Where this is headed is that I wondered how to get my beloved Royal running again. There are two listings in the phone book under “Typewriters.” One of the places is closed; the other is Merl’s in Milan, said to be the only local place that fixes and sells typewriters.
“Oh, yes, we repair and deal in typewriters,” said Wayne Mallette, a cheery voice on the phone at Merl’s. He said he had 15 reconditioned typewriters for sale — at $40 or $50 — at this moment. Merl’s sells three or four a week.
This was a surprise because I was about to moan to him about the demise of the typewriter.
“Oh, no, typewriters are coming back,” Mallette said. “There are some things that computers can’t do, for instance, like doing certain forms.”
Says Del Steiert, owner of the business, “We must have sold 20 new typewriters to Modern Woodmen in the last year or so, and that many to Blackhawk Bank and Trust.”

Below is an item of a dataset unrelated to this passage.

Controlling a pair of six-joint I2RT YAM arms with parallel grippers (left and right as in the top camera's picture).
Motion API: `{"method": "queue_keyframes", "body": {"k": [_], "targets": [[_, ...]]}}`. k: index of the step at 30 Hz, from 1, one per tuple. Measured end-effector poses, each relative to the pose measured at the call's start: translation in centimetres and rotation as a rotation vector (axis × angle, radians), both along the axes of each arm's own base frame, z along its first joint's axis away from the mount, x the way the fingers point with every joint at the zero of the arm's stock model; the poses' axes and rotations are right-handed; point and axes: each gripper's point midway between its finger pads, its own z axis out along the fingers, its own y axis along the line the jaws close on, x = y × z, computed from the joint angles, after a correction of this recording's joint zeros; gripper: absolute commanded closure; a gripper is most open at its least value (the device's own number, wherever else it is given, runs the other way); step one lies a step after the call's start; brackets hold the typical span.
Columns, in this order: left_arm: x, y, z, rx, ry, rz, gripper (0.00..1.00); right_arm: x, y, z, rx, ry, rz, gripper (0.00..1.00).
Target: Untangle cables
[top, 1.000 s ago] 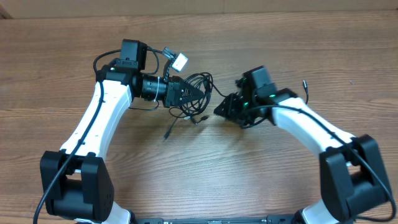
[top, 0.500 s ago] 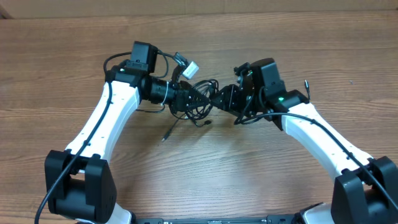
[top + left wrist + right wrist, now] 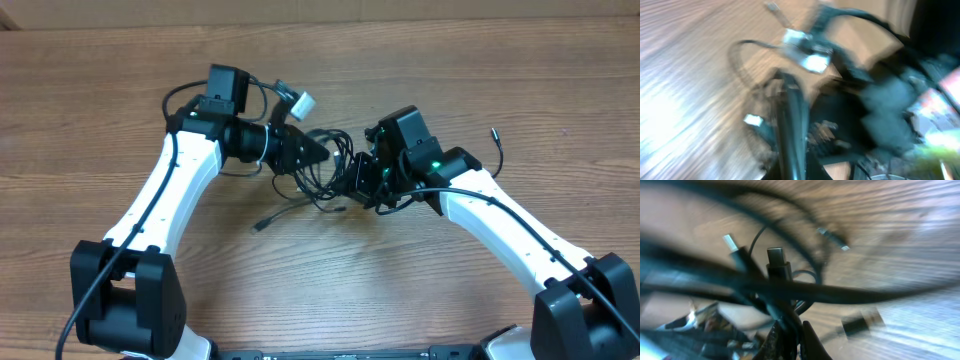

A new Japanese-made Nakajima typewriter can cost $460 to $600. One is advertised to make 80,000 spelling checks. Still, the new typewriters make clicking noises and have a bell that dings when you reach the end of the line. You put paper in them, too.
Now, you’re thinking that with a modicum of new interest in typewriters, your old Underwood is worth a fortune. It isn’t. You might even have trouble giving it away. I know, because I tried to give my mother-in-law’s old IBM Selectric to a church resale shop. They turned it down. You might get an old one for $4 or $5 at a resale store. It may or may not work.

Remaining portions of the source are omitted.